Tapastic was founded in 2012 by Chang Kim, a Korean entrepreneur whose previous company, a Korea-based blogging platform called TNC, was purchased by Google. Kim was working as a product manager on Google’s Blogger property before leaving to found Tapastic.
Tapastic is currently hosting 1,400 different web comics series and a total of 24,000 strips. The vast majority of those series are U.S.-based, with cartoonists opting to host their comic on Tapastic’s platform via their CMS—cartoonists upload their own content in hopes of sharing revenue. The site has been averaging 20% growth each month. As part of the deal with Daum, Tapastic will be translating and hosting some popular Korean comics, with the first strip, the underground fighting saga “Like a Wolf,” launching two weeks ago. Tapastic and Daum are currently discussing which other comics to bring over.
“It’s a great validation that [investor Daum feels the webcomics model] will work internationally,” said Kim. Daum has been successfully running their comics site for 10 years.
While it may sound unusual in publishing circles, Tapastic is following the normal Silicon Valley methodology of perfecting the product and acquiring users before focusing on revenue, or as Kim put it, “we’re not focused on monetization right now.” Currently, the revenue model is advertising driven. Comics creators get a 70% share of ad revenues if they are admitted to the “Prime Time” program. Admission to the program is based on multiple factors including traffic and number of subscribers. Kim reports that Tapastic is currently brainstorming additional revenue models including a freemium model where some installments will be free and others sold.

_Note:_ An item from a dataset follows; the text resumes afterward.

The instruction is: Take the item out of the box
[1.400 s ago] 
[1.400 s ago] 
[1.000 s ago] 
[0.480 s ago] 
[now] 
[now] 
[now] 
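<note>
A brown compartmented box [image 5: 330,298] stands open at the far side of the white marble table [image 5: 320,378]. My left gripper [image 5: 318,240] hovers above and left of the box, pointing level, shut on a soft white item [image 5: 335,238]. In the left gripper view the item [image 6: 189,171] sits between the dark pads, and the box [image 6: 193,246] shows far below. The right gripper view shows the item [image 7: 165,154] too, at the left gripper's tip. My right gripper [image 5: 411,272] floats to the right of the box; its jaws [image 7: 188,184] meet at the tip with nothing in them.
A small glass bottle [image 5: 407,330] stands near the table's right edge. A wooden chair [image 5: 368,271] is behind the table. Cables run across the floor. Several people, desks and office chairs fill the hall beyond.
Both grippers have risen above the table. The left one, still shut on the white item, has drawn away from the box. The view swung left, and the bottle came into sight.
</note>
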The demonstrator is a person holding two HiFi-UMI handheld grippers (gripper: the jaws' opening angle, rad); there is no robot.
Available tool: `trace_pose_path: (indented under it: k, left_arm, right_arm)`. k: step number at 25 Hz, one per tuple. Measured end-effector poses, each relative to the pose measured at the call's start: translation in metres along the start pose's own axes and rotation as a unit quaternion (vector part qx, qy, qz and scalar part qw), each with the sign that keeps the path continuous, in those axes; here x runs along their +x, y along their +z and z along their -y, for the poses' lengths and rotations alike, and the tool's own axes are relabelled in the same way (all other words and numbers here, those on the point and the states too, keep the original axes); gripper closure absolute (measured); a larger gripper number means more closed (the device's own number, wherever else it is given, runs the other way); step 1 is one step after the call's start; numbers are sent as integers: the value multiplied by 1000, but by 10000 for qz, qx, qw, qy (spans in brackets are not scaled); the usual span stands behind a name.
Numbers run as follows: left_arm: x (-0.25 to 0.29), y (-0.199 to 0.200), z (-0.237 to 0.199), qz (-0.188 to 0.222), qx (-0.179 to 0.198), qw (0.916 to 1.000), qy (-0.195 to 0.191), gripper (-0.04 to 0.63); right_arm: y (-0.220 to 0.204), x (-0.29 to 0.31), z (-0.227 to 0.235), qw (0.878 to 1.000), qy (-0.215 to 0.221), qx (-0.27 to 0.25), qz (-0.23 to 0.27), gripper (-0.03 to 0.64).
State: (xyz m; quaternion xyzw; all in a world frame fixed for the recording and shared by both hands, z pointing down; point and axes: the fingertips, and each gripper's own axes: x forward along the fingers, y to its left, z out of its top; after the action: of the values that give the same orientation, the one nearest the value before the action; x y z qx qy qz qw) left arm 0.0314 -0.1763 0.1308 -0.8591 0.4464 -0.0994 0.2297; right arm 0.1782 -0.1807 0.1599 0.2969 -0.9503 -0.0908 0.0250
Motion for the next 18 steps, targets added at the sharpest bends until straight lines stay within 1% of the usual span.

“Daum Communications has a significant presence in online comics in South Korea, and we see significant growth potential for this form of media to become more popular in the U.S. as well,” said Julie Kim, investment director at Daum.
Kim feels there are a lot of similarities between a webcomics portal and a blogging platform like TNC or Blogger.
“You’re building a platform where content creators can come in and monetize their content,” says Kim, who also cited Tumblr as an example of a platform that has grown its own stars and communities.
The idea of a webcomics portal is not a new one, dating back to the late 1990s with the Big Panda hosting service and the better known Keenspot site that debuted in 2000.